**Exercise directions:** Reproduce exactly the lines below, from the first through the one containing "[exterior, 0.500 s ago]", and nothing more.

**Information provided:**
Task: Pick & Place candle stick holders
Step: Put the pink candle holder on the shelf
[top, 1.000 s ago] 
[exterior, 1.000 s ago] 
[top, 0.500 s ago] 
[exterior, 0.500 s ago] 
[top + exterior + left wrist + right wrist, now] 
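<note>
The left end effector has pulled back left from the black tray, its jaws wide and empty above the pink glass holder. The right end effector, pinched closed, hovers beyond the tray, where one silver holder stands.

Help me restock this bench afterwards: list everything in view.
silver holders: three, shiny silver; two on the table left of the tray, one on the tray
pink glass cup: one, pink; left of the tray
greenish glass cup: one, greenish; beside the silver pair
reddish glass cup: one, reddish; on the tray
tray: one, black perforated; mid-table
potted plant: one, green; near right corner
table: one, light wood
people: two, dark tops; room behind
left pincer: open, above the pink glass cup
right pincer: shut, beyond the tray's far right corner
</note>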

**Written response:**
Task: Pick & Place candle stick holders
Step: Put the pink candle holder on the shelf
[top, 1.000 s ago] 
[exterior, 1.000 s ago] 
[top, 0.500 s ago] 
[exterior, 0.500 s ago] 

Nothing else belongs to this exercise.